== Try it ==
The entries need to be copied exactly.

== Data to process ==
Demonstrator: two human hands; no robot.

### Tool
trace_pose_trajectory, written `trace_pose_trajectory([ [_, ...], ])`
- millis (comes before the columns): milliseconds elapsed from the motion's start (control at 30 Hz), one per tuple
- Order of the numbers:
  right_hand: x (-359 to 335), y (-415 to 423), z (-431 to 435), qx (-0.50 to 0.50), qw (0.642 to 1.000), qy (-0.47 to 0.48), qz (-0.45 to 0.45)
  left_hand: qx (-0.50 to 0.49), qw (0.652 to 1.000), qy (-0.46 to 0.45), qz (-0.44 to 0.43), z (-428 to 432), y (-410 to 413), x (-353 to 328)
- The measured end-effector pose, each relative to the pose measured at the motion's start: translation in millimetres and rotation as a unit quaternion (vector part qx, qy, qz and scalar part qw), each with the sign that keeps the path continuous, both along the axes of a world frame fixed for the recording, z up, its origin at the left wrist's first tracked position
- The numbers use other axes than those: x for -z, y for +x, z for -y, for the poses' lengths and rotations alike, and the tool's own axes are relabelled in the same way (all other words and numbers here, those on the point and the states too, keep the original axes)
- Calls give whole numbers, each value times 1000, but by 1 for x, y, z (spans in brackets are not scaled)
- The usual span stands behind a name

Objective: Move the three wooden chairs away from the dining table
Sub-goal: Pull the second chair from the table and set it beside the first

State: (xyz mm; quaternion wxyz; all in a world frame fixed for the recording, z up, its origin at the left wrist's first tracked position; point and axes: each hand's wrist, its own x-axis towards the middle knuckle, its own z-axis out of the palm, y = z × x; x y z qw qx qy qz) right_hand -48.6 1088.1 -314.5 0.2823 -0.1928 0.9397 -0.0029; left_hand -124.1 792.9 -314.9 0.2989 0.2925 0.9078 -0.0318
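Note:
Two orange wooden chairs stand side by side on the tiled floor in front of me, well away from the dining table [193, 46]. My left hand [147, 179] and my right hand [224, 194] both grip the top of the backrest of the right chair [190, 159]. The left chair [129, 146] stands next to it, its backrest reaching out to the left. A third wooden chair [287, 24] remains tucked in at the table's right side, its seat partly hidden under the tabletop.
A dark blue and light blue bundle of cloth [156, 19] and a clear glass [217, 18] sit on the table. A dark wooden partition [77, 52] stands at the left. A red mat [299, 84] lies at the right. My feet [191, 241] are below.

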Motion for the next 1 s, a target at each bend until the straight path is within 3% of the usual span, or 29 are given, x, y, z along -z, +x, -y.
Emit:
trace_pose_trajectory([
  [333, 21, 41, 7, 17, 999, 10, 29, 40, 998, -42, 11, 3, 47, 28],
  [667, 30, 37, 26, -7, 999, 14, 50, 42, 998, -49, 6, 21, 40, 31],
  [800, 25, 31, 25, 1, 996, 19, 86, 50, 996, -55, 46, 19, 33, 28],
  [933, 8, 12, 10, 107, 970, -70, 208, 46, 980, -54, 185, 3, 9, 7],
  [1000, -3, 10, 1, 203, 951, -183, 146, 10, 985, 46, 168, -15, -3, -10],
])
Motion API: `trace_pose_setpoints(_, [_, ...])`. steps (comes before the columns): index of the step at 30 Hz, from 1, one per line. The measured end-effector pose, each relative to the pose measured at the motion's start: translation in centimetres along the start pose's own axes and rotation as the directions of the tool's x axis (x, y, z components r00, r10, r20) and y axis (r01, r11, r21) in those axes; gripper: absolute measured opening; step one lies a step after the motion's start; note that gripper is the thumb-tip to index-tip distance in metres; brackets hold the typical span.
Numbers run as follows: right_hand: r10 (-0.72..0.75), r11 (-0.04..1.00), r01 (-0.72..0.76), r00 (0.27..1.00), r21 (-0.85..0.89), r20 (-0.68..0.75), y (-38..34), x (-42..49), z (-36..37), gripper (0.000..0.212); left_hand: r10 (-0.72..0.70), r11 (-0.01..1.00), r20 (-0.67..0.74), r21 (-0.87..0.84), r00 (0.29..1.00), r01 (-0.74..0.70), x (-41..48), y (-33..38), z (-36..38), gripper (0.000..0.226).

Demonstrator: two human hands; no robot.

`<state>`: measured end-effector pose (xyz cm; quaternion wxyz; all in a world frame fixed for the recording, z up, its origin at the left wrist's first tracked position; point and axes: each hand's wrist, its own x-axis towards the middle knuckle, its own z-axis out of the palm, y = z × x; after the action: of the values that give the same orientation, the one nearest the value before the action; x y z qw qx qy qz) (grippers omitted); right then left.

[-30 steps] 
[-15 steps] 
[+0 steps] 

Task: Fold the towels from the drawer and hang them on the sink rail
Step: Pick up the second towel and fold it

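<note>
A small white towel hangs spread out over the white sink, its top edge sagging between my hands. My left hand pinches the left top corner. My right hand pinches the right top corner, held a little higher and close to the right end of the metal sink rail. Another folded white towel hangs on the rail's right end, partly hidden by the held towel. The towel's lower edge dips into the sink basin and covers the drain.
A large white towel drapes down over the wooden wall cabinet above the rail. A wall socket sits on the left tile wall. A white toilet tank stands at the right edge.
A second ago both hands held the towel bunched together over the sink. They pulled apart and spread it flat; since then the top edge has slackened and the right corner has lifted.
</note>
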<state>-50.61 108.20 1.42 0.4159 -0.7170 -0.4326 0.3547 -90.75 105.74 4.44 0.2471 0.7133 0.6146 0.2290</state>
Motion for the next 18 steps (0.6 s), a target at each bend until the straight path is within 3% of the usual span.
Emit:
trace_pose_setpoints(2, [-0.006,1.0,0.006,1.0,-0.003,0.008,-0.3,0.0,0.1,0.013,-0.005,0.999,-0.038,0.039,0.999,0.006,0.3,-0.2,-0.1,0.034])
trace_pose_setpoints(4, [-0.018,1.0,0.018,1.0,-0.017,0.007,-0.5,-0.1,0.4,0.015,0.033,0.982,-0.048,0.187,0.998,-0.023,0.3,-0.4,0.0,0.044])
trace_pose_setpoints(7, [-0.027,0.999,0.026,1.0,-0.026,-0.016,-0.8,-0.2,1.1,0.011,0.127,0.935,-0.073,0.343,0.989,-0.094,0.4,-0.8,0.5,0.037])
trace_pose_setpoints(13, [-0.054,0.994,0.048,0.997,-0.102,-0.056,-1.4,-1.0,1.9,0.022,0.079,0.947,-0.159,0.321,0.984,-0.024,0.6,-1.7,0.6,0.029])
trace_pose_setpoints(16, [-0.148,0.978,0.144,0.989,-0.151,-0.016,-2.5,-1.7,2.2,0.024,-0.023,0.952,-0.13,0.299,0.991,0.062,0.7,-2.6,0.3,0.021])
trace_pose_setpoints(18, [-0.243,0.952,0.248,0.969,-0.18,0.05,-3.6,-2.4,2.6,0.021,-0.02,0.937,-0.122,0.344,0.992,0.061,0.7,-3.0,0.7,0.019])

== Your solution ==
Demonstrator: two human hands; no robot.

### Tool
trace_pose_trajectory, written `trace_pose_trajectory([ [_, ...], ])`
- millis (comes before the columns): milliseconds elapsed from the motion's start (control at 30 Hz), one per tuple
- Order of the numbers:
  right_hand: x (-359 to 335), y (-415 to 423), z (-431 to 435), qx (-0.50 to 0.50), qw (0.642 to 1.000), qy (-0.47 to 0.48), qz (-0.45 to 0.45)
  left_hand: qx (-0.50 to 0.49), qw (0.652 to 1.000), qy (-0.46 to 0.45), qz (-0.44 to 0.43), z (-428 to 432), y (-410 to 413), x (-353 to 328)
- The measured end-effector pose, each relative to the pose measured at the motion's start: translation in millimetres and rotation as a unit quaternion (vector part qx, qy, qz and scalar part qw), each with the sign that keeps the path continuous, both along the axes of a world frame fixed for the recording, z up, its origin at the left wrist's first tracked position
- The numbers use other axes than those: x for -z, y for +x, z for -y, for the poses' lengths and rotations alike, and the tool's own axes are relabelled in the same way (all other words and numbers here, those on the point and the states too, keep the original axes)
- Calls give whole numbers, each value times 1000, but by 1 for x, y, z (spans in brackets are not scaled)
- The usual span stands behind a name

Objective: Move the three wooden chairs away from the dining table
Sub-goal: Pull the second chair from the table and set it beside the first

State: (xyz mm; quaternion wxyz; all in a world frame fixed for the recording, z up, its origin at the left wrist's first tracked position; point and axes: each hand's wrist, its own x-axis towards the middle knuckle, its own z-axis out of the palm, y = z × x; x y z qw qx qy qz) right_hand -48.6 1088.1 -314.5 0.2823 -0.1928 0.9397 -0.0029; left_hand -124.1 792.9 -314.9 0.2989 0.2925 0.9078 -0.0318
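Note:
Two orange wooden chairs stand side by side on the tiled floor in front of me, well away from the dining table [193, 46]. My left hand [147, 179] and my right hand [224, 194] both grip the top of the backrest of the right chair [190, 159]. The left chair [129, 146] stands next to it, its backrest reaching out to the left. A third wooden chair [287, 24] remains tucked in at the table's right side, its seat partly hidden under the tabletop.
A dark blue and light blue bundle of cloth [156, 19] and a clear glass [217, 18] sit on the table. A dark wooden partition [77, 52] stands at the left. A red mat [299, 84] lies at the right. My feet [191, 241] are below.
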
Motion for the next 1 s, a target at each bend until the straight path is within 3% of the usual span, or 29 are given, x, y, z along -z, +x, -y.
Emit:
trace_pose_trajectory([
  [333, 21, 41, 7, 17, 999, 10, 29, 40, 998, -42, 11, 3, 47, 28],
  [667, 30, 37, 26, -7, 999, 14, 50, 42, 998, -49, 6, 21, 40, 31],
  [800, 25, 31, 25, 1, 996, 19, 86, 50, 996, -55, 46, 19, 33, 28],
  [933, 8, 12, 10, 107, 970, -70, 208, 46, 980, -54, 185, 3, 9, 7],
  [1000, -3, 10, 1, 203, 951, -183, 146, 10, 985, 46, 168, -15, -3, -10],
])
Motion API: `trace_pose_setpoints(_, [_, ...])`. steps (comes before the columns): index of the step at 30 Hz, from 1, one per line. The measured end-effector pose, each relative to the pose measured at the motion's start: translation in centimetres along the start pose's own axes and rotation as the directions of the tool's x axis (x, y, z components r00, r10, r20) and y axis (r01, r11, r21) in those axes; gripper: absolute measured opening; step one lies a step after the motion's start; note that gripper is the thumb-tip to index-tip distance in metres; brackets hold the typical span.
Numbers run as follows: right_hand: r10 (-0.72..0.75), r11 (-0.04..1.00), r01 (-0.72..0.76), r00 (0.27..1.00), r21 (-0.85..0.89), r20 (-0.68..0.75), y (-38..34), x (-42..49), z (-36..37), gripper (0.000..0.212); left_hand: r10 (-0.72..0.70), r11 (-0.01..1.00), r20 (-0.67..0.74), r21 (-0.87..0.84), r00 (0.29..1.00), r01 (-0.74..0.70), x (-41..48), y (-33..38), z (-36..38), gripper (0.000..0.226).

Demonstrator: two human hands; no robot.

`<state>`: measured end-effector pose (xyz cm; quaternion wxyz; all in a world frame fixed for the recording, z up, its origin at the left wrist's first tracked position; point and axes: each hand's wrist, its own x-axis towards the middle knuckle, its own z-axis out of the palm, y = z × x; after the action: of the values that give the same orientation, the one nearest the value before the action; x y z qw qx qy qz) (grippers omitted); right then left.

[-30 steps] 
[-15 steps] 
[+0 steps] 

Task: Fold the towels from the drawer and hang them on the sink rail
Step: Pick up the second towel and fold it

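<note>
A small white towel hangs spread out over the white sink, its top edge sagging between my hands. My left hand pinches the left top corner. My right hand pinches the right top corner, held a little higher and close to the right end of the metal sink rail. Another folded white towel hangs on the rail's right end, partly hidden by the held towel. The towel's lower edge dips into the sink basin and covers the drain.
A large white towel drapes down over the wooden wall cabinet above the rail. A wall socket sits on the left tile wall. A white toilet tank stands at the right edge.
A second ago both hands held the towel bunched together over the sink. They pulled apart and spread it flat; since then the top edge has slackened and the right corner has lifted.
</note>
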<state>-50.61 108.20 1.42 0.4159 -0.7170 -0.4326 0.3547 -90.75 105.74 4.44 0.2471 0.7133 0.6146 0.2290</state>
Motion for the next 18 steps (0.6 s), a target at each bend until the straight path is within 3% of the usual span.
Emit:
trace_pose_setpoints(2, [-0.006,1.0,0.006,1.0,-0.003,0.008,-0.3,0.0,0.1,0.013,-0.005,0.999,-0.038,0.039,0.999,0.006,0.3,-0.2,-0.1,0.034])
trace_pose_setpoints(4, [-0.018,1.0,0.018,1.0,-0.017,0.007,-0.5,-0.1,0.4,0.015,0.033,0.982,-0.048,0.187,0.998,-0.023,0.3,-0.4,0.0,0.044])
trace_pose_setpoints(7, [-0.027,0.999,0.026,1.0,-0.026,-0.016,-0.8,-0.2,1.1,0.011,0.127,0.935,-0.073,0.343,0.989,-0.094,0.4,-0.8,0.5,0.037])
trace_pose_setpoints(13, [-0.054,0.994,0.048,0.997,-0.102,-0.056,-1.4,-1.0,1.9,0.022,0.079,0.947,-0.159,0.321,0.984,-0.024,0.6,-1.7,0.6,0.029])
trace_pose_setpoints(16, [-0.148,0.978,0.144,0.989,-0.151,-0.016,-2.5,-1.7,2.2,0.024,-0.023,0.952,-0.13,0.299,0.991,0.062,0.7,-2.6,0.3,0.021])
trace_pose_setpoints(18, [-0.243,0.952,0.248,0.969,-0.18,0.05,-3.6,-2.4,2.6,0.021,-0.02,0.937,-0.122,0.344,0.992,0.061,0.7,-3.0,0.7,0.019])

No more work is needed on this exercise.